Task ▸
Using the line that has "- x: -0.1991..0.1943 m" as the starting point, print each line to the end of the material below word for word. Add no other lines.

--------------------------------

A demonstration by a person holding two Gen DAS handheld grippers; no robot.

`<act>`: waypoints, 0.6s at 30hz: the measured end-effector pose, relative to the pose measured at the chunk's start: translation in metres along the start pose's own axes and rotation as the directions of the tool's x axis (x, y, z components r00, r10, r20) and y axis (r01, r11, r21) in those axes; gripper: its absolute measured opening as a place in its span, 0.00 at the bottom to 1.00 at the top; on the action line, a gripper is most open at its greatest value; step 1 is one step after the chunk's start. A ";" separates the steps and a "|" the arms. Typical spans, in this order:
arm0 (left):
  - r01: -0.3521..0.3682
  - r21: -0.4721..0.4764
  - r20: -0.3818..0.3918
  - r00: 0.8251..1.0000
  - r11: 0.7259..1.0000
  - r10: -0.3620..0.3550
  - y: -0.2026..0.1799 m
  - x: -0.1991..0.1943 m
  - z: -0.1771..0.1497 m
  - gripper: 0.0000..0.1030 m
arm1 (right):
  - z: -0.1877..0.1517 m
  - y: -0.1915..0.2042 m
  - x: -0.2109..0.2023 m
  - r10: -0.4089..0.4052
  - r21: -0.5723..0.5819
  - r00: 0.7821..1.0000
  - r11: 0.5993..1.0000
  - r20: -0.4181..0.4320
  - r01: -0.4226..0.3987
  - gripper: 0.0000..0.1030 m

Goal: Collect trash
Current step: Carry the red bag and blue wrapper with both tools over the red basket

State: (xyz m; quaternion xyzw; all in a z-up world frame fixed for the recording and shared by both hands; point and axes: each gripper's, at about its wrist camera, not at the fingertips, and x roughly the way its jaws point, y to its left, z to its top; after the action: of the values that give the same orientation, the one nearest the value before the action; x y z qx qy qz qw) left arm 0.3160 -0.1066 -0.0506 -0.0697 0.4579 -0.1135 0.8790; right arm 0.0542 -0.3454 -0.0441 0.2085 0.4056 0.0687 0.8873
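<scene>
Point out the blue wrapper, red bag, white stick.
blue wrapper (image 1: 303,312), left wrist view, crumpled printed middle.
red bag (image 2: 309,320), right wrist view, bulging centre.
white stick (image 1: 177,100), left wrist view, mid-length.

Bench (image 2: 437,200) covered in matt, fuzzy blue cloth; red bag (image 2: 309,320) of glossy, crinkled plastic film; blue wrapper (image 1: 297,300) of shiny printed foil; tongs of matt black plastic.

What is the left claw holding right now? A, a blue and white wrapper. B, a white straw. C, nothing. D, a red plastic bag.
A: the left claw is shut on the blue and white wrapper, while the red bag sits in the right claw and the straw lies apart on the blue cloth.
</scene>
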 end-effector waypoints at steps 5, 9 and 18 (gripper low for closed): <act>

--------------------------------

Output of the exercise ▸
  - x: -0.1991..0.1943 m
  - z: -0.1771..0.1497 m
  - gripper: 0.0000..0.1030 m
arm1 (right):
  - z: -0.1877..0.1517 m
  - y: -0.1915..0.2042 m
  - x: -0.2109..0.2023 m
  - r10: -0.4089..0.4052
  - r21: -0.5723..0.5819
  - r00: 0.7821..1.0000
  - r11: 0.5993..1.0000
  - r20: -0.4181..0.4320
  - r01: -0.4226..0.3987
  - gripper: 0.0000..0.1030 m

Goal: Collect trash
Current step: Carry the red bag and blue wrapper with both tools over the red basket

State: (xyz m; quaternion xyzw; all in a z-up world frame fixed for the recording and shared by both hands; point and axes: each gripper's, at about its wrist camera, not at the fingertips, and x roughly the way its jaws point, y to its left, z to its top; after the action: of the values that give the same orientation, the one nearest the value before the action; x y z qx qy qz qw) left arm 0.3160 -0.1066 -0.0506 -0.0697 0.4579 -0.1135 0.8790; right arm 0.0542 -0.3454 -0.0441 0.2085 0.4056 0.0687 0.8873
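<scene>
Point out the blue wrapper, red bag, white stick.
blue wrapper (image 1: 303,312), left wrist view, crumpled printed middle.
red bag (image 2: 309,320), right wrist view, bulging centre.
white stick (image 1: 177,100), left wrist view, mid-length.

Bench (image 2: 437,200) covered in matt, fuzzy blue cloth; red bag (image 2: 309,320) of glossy, crinkled plastic film; blue wrapper (image 1: 297,300) of shiny printed foil; tongs of matt black plastic.

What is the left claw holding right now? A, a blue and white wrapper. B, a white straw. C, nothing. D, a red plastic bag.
A: the left claw is shut on the blue and white wrapper, while the red bag sits in the right claw and the straw lies apart on the blue cloth.
</scene>
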 end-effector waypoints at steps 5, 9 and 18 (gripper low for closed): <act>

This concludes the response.